┌─ DATA LISTING

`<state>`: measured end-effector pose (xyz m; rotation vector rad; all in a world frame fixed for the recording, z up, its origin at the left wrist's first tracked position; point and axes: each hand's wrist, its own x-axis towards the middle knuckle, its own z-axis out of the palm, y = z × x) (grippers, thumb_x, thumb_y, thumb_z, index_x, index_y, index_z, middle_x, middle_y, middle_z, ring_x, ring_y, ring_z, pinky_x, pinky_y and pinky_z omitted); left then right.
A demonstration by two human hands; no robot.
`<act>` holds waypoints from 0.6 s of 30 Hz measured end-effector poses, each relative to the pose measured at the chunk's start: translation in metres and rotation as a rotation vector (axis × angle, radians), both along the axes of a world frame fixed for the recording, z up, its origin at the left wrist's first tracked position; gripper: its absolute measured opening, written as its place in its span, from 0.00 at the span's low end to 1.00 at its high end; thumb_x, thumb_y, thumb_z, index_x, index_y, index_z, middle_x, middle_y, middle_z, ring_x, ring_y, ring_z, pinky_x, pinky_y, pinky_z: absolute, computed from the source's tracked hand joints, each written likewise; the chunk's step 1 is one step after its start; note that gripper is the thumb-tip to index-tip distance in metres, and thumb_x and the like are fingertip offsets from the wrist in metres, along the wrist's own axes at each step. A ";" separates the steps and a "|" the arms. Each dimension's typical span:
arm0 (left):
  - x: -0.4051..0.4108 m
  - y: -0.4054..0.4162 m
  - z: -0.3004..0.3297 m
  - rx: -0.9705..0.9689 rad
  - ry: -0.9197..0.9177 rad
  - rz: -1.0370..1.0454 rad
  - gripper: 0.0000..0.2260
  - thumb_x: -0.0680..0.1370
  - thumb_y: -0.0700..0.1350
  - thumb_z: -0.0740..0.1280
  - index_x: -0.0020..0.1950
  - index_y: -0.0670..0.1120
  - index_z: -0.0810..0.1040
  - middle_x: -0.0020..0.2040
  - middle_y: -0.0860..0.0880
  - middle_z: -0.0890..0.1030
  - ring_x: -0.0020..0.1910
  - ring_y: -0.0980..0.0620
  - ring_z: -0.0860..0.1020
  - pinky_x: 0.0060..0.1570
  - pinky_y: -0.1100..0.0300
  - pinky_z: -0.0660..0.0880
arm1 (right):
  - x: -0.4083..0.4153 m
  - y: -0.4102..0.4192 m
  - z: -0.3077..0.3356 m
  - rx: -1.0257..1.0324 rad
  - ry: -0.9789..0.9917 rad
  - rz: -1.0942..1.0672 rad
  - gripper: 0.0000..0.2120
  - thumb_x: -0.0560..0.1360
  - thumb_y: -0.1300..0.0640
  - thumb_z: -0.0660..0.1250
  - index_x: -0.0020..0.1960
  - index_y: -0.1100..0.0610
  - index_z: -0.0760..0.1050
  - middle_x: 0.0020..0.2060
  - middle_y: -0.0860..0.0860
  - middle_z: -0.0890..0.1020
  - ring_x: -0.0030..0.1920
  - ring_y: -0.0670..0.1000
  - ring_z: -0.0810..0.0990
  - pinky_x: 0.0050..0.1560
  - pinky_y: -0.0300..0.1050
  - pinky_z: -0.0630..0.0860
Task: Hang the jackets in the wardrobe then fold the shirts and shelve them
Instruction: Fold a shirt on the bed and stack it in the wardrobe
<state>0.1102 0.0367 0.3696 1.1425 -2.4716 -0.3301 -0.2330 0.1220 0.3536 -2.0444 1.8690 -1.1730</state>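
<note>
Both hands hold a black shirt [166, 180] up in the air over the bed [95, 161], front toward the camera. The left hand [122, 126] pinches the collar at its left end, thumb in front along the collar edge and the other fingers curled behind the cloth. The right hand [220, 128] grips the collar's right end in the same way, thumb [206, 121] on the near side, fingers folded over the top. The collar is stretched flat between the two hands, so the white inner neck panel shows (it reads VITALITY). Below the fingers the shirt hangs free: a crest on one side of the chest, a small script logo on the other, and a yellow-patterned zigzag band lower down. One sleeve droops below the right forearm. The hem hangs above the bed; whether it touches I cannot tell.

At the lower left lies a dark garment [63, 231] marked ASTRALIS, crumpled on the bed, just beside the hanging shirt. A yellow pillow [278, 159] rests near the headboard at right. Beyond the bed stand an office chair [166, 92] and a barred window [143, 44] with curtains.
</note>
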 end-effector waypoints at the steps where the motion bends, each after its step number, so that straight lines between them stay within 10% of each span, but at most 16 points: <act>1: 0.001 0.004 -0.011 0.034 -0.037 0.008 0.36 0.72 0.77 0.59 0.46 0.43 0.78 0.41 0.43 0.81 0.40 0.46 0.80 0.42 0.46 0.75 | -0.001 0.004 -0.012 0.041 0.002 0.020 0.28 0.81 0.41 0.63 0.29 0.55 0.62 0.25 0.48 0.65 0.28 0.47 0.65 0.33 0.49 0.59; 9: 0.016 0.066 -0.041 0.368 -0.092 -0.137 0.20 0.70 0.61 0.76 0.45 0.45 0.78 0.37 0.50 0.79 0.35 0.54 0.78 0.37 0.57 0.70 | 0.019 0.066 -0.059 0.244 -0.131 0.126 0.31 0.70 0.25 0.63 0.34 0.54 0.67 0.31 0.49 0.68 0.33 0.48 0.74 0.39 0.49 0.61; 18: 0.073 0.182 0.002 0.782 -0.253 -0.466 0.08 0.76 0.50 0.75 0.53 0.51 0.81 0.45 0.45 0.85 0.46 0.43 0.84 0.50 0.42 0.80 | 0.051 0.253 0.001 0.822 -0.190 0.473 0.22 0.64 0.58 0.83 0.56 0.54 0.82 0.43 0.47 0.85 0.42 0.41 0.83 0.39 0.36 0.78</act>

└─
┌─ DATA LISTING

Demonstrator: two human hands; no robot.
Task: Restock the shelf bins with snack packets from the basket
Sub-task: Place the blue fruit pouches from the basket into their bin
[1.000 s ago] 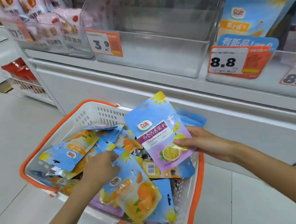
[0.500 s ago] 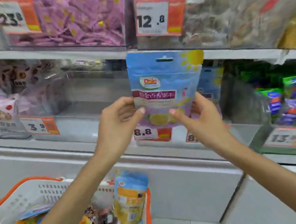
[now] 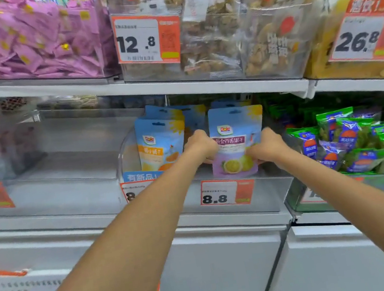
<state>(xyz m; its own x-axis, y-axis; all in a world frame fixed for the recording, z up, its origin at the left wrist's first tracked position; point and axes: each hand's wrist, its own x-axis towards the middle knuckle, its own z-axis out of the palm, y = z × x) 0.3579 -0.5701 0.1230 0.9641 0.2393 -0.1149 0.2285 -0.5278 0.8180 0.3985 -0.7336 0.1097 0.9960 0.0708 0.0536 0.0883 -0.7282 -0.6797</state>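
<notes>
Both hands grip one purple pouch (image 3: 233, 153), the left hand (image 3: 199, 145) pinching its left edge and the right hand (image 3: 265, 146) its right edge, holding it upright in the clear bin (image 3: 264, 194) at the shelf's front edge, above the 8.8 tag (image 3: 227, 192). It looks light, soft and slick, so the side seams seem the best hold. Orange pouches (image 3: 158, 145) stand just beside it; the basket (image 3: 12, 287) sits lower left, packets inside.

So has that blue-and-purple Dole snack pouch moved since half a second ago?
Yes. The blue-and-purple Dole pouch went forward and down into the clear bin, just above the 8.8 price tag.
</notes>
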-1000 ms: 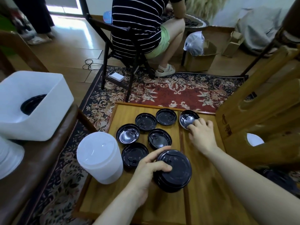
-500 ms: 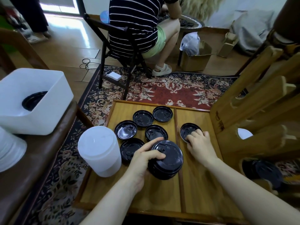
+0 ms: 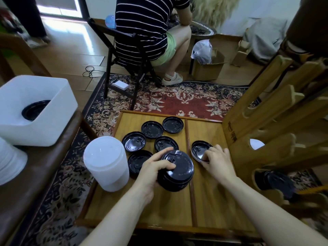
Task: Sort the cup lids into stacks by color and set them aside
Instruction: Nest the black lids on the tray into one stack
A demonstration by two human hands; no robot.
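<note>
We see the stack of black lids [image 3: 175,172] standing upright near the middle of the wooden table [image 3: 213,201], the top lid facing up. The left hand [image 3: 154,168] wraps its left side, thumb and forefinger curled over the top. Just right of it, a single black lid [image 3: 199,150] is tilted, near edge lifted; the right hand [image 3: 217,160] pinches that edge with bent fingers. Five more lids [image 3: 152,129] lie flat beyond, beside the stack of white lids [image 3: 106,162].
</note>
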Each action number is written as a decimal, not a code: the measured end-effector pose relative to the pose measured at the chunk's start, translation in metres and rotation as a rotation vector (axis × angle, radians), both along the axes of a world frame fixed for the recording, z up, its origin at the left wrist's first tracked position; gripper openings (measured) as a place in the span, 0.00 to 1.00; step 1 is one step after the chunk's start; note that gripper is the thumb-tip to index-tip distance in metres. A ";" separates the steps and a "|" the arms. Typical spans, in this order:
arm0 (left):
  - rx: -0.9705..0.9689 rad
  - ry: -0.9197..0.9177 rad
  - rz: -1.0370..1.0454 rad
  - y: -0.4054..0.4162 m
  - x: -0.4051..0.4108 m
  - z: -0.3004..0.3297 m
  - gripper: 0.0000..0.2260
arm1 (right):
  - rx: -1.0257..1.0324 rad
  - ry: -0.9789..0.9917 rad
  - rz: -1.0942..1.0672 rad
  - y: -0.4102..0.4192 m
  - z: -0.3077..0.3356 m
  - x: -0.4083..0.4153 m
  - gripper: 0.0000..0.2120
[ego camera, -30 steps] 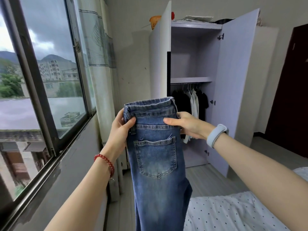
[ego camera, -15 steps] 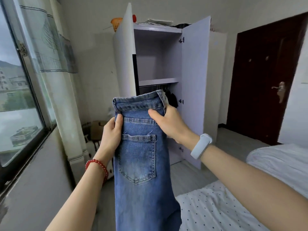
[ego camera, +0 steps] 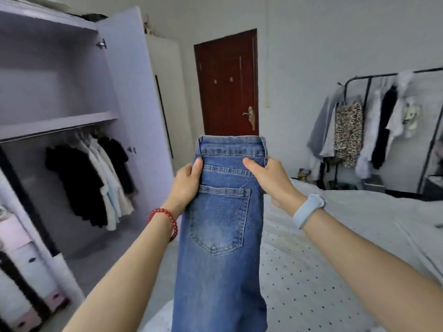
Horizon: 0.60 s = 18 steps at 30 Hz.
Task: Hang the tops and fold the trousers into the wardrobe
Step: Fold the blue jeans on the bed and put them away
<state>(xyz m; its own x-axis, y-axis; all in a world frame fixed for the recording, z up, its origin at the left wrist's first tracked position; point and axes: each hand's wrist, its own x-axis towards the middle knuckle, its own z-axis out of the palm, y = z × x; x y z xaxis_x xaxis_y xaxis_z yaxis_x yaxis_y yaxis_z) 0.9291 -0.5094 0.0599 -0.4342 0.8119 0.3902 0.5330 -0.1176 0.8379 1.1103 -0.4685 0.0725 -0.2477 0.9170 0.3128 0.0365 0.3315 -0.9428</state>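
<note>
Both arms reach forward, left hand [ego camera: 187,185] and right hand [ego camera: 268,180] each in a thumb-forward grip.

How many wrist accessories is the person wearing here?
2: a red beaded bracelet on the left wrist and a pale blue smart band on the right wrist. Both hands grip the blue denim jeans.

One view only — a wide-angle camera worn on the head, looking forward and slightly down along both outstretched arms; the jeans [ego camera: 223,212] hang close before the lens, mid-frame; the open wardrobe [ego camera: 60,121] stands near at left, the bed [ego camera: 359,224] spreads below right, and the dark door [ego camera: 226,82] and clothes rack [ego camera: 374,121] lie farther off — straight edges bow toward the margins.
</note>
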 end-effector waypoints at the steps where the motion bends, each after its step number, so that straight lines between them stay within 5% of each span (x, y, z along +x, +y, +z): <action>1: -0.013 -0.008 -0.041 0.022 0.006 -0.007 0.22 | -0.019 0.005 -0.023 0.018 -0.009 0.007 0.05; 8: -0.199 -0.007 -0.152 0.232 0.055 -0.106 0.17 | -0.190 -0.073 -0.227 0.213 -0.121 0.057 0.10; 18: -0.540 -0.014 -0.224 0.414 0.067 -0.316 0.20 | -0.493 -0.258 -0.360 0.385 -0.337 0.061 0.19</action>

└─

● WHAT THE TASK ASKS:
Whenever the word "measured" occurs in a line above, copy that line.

● WRITTEN SOLUTION:
`<state>`: measured end-effector pose (xyz m; rotation vector rad; all in a world frame fixed for the recording, z up, its origin at the left wrist's first tracked position; point and axes: each hand's wrist, its own x-axis towards the middle knuckle, its own z-axis out of the palm, y = z × x) (grippers, thumb_x, thumb_y, thumb_z, index_x, index_y, index_z, middle_x, middle_y, middle_z, ring_x, ring_y, ring_z, pinky_x, pinky_y and pinky_z omitted); left then right.
`<act>` holds waypoints from 0.6 s of 30 Hz measured end-effector poses, each relative to the pose measured at the chunk's start: translation in metres and rotation as a rotation vector (axis × angle, radians), both along the axes of a world frame fixed for the recording, z up, its origin at the left wrist's first tracked position; gripper: its absolute measured opening, written as its place in its span, from 0.00 at the span's low end to 1.00 at its high end; thumb_x, thumb_y, thumb_z, index_x, index_y, index_z, middle_x, middle_y, middle_z, ring_x, ring_y, ring_z, pinky_x, pinky_y, pinky_z: absolute, computed from the source's tracked hand joints, each written likewise; the chunk's step 1 is one step after its start; note that gripper is the thumb-tip to index-tip distance in metres, and thumb_x and the like are fingertip offsets from the wrist in metres, along the wrist's own axes at each step. A ";" separates the steps and a "|" the arms. Each dimension's typical span:
Each action number is written as a decimal, not a code: the measured end-effector pose relative to the pose measured at the chunk's start, translation in metres and rotation as a rotation vector (axis × angle, radians), both along the axes of a world frame fixed for the recording, z up, its origin at the left wrist's first tracked position; gripper openings (measured) as a place in the span, 0.00 to 1.00; step 1 is one step after the chunk's start; note that gripper is the thumb-tip to index-tip distance in metres. A ";" separates the steps and a "|" the arms. Typical spans, in this order:

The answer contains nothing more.